The ever excellent Tim Harford has written a very interesting article on why computers and the internet are not improving technology; (find it here: https://timharford.com/2021/04/technology-has-turned-back-the-clock-on-productivity/?utm_source=dlvr.it&utm_medium=twitter)
It rings the bell of truth for me because of personal experience. When working at the BBC I used to make a huge number of radio packages for programmes like Today, WATO and the wonderful World Tonight. When I started I would find the stories, visit firms, factories and offices, gather audio, interview experts and then edit the audio and write my script. Then a Studio Manager ( SM), an expert in radio technology and editing, would record my voice, play in the clips and mix a five minute package; sometimes in real time, sometimes in 10 or 15 minutes and normally well within an hour.
Then in a cost cutting move the BBC stopped SMs doing that and made me do it on my computer with an audio editing programme. They had to buy every reporter the programme, train them all and then it took reporters (or at least me) several hours to edit the package less well than an SM could.

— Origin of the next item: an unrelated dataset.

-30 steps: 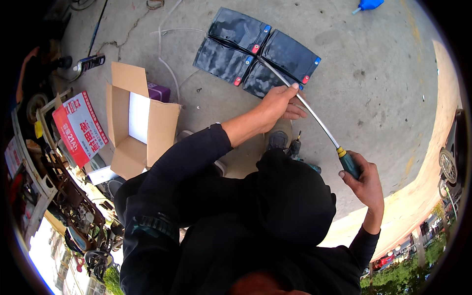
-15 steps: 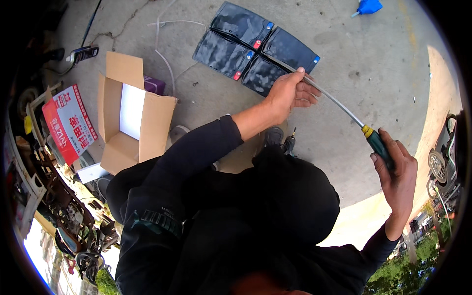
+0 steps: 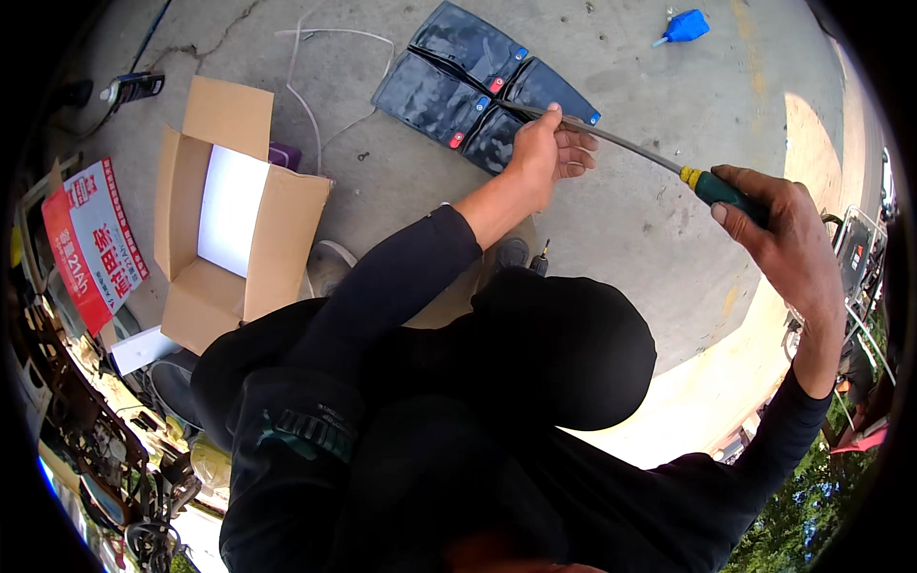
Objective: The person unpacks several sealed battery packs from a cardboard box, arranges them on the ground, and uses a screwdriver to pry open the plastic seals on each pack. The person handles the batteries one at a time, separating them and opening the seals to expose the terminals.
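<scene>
Four black batteries point(image 3: 426, 95) with red and blue terminals lie grouped on the concrete floor. A long screwdriver point(image 3: 638, 147) with a green and yellow handle reaches into the seam between them; its tip is hidden there. My left hand point(image 3: 546, 153) grips the shaft near the batteries, thumb on top, fingers curled loosely beneath. At the other end, my right hand point(image 3: 783, 229) is closed round the handle.
An open cardboard box point(image 3: 285, 239), a red-and-white carton point(image 3: 91, 248) and a spray can point(image 3: 134, 86) are left. A blue bottle point(image 3: 686, 26) lies far right. A drill point(image 3: 540, 261) sits near my shoe. Metal clutter lines both sides.
My right hand has swung outward and then up to the right with the handle, laying the screwdriver at a flatter angle. My left hand has risen slightly along with it.
</scene>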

The savings on SM’s wages were more than wiped out by paying me more to do the job badly. The same is now true of NHS consultants who write their own letters or managers who spend all day replying to emails. They have spent years training to be good at one thing and it isn’t typing. .
This is de-specialisation, our computers have ended the careers of typists, telex operators, messangers, SMs and thousands of other. But left highly paid specialists spending the majority of their time doing jobs they are not specialists in.
Bring back the typing pool is a strange rallying call but it could be the way ahead.
https://jonty.substack.com/
well i certainly didn't want to compare them to typists, they were always the best people in the room
On the other hand, working as a typist in a typing pool, typing all day, over and over, not your own creation but someone else's work, is truly monotonous and soul and health destroying. Also it's difficult to recruit and retain staff to do this, who are underpaid and undervalued. Unfortunately, the NHS has brought back audio-typing pools and some of the dictations and audio recordings are abysmal and difficult and time consuming to transcribe.